Jesse's now moved on to telling his dad that he likes Michelle, and it's as exciting as it sounds. His dad asks, "do you want this relationship or not?" and Jesse says, "yeah, I want to give it a go" and we are DONE. STOP. WE CAN'T ANYMORE.

In Perth, Michelle can't stop reflecting on what a long eight weeks it's been, and all she wants is for her mum to give her permission to break up with Jesse. Her mum is like, "oh no, like it's fine," and Michelle feels validated. She also says she feels "sick to [her] stomach" which ideally isn't how you're meant to feel about your husband.

Sharon has gathered her closest friends together to talk about her trust issues, which personally, is our idea of hell. To change the topic, they ask her about sexy time and she says, "I think we're going somewhere, that's all I'll say about that," and could SOMEONE SPEAK ENGLISH ON THIS GODDAMN SHOW.
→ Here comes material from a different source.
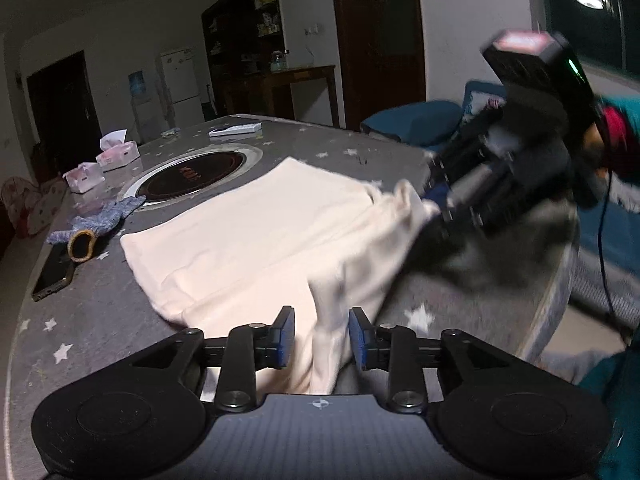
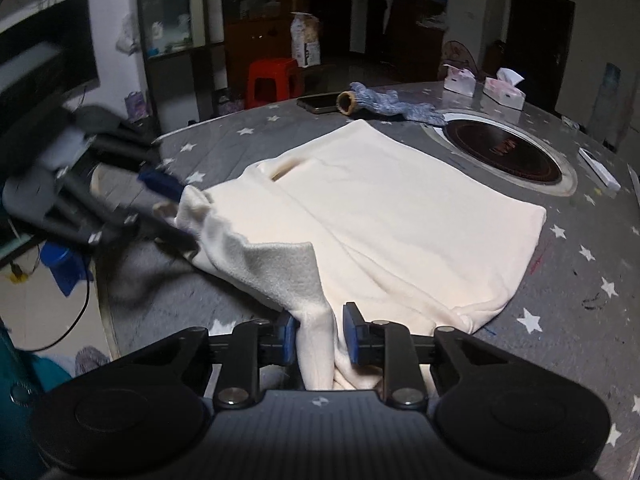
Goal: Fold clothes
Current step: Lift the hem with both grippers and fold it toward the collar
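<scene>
Item: cream garment [image 1: 256, 232], lying mostly flat on the grey star-patterned desk [image 1: 100, 312], its far edge just beside the round inset hotplate [image 1: 196, 178]. Near corners are bunched and lifted off the surface.

Left hand-held gripper [image 1: 322, 338]: a ridge of the cloth runs up between the blue pads [image 1: 285, 340]; a gap shows at the right pad, so the grip reads as loose, not clamped.

Right hand-held gripper [image 2: 320, 334]: a bunched corner stands between the pads, touching the left one; whether it is pinched firmly cannot be told.

Other contents: blue knitted sock [image 2: 384, 102], phone [image 2: 318, 102], two tissue boxes [image 1: 116, 152].

Handling note (judgement): secure both corners before lifting; take single-layer hem, not a wad; raise both sides evenly and keep the edge taut, so the fold lands square and clear of the hotplate.
</scene>
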A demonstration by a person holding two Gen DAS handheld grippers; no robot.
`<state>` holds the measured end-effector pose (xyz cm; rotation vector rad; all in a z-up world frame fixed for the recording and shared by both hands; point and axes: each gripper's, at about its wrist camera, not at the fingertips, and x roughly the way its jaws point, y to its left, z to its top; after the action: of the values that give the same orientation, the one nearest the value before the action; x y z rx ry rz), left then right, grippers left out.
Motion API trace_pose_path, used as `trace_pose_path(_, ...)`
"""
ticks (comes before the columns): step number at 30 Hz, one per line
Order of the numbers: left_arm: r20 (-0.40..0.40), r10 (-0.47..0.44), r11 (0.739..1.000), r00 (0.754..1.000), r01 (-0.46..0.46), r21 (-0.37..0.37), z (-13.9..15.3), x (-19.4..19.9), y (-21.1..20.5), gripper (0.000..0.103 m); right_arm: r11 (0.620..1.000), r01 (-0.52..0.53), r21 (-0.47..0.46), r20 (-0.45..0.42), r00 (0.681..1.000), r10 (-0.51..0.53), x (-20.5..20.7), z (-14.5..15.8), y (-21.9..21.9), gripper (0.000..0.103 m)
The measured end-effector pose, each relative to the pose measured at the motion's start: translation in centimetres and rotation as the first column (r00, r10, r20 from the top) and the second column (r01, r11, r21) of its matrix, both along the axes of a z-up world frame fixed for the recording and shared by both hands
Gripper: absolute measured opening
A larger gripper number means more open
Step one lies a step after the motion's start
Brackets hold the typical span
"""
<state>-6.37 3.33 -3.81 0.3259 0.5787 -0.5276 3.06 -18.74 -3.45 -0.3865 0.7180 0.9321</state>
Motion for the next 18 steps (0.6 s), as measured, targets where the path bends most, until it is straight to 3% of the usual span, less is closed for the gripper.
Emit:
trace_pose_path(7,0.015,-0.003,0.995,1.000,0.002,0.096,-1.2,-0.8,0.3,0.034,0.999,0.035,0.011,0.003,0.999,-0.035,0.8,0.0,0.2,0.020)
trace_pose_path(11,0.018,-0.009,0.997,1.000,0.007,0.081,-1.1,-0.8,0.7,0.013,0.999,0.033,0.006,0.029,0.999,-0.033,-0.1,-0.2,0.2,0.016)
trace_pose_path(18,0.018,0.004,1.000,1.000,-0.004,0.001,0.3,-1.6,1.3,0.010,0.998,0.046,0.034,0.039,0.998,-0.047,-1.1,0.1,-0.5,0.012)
Anyway, point is, she's clearly been having a lot of sex.

Sharon explains, "I can't help but not completely trust Nick." Outside, her friend tells a producer, "I don't want to be a shoulder to cry on in another failed relationship. Again." Wow. Okay.

Oh you must be mistaken.

Sharon tells the camera she's "confused as hell," and then says "you have to be 100 per cent sure."

But here's the thing... you don't. You can break up with Nick whenever you want to. You're literally only making a choice to spend like the next day with him, if that.

Nick is getting advice from his friends, who begin every sentence with, "as a mate," which is helpful, because otherwise Nick might not know who they are. Which would be awkward.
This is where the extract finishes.